Regarding the lumberjack example, you are mostly repeating my point about capital accumulation. It is true that the lumberjack’s productivity increases with more advanced tools, that is the reason to produce the tools in the first place. However, when considering the entire production process, the production of advanced machinery clearly lengthens the process as a whole. If the improvement is to be effective in the long term, the production of the tools cannot be just a one time process but a continuous process of their production, and as such, we cannot remove it from our general consideration of the complete production process.
Regarding your second point, when government increases spending to substitute for a drop in demand, it necessarily increases current demand for certain things. This change in present demand is precisely part of my point in this article that a fall/ rise in present demand does not necessarily affect the expected future demand in the same way.

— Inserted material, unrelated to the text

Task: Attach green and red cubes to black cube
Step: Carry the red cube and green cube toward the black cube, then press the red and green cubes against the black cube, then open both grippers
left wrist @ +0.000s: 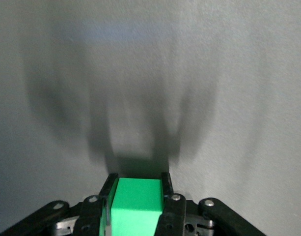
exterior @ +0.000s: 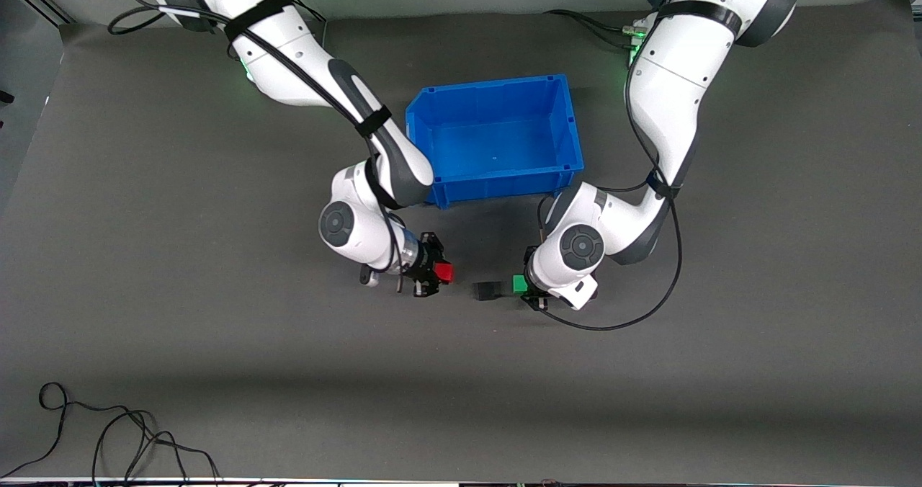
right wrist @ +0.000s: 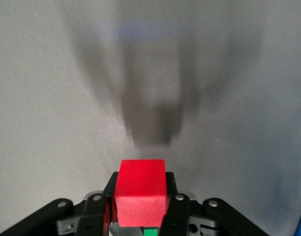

When you’re saying that government substitutes the current fall in demand, you’re exposing the issue it creates. That is, it increases present demand above its natural “real” levels, thus encouraging the allocation of resources to satisfy current government demand at the expense of further production of high order goods. Again, I want to emphasize that government intervention with current demand, does not in any way hints a rise in the expected future demand, as it merely affects current demand. In terms of this article, it has the same influence as regular consumer spending, which is an increase in the present, not future demand.
I intentionally didn’t discuss the business cycle theory in this article (where the discussion of interest rates manipulation is more appropriate) and was reluctant to discuss government intervention in general, as it would be out of the scope of this article.
These are very important concerns, which I hope to discuss in future articles (and were already addressed by many before), but in this article, I’m aiming at exploring the more general foundations of spending and savings as economic phenomenons. I don’t see how government intervention changes the underlying phenomena I discuss here, which is independent of those other considerations. Government intervention can significantly affect the economy, but what I discuss here is more general than that.
As for unemployment consideration in the case of an economic crisis, I find this also as a different subject than what this article discusses. In general, as I claim in this article, spending and savings as independent phenomenons shouldn’t change employment rates (for more than very temporarily adjustments), only the distribution of employment among the different economic sectors. Government intervention in the economy can and generally does influence employment rates (it is a different argument whatever those effects are positive or negative), but this is a particular case which is out of the scope of this specific article.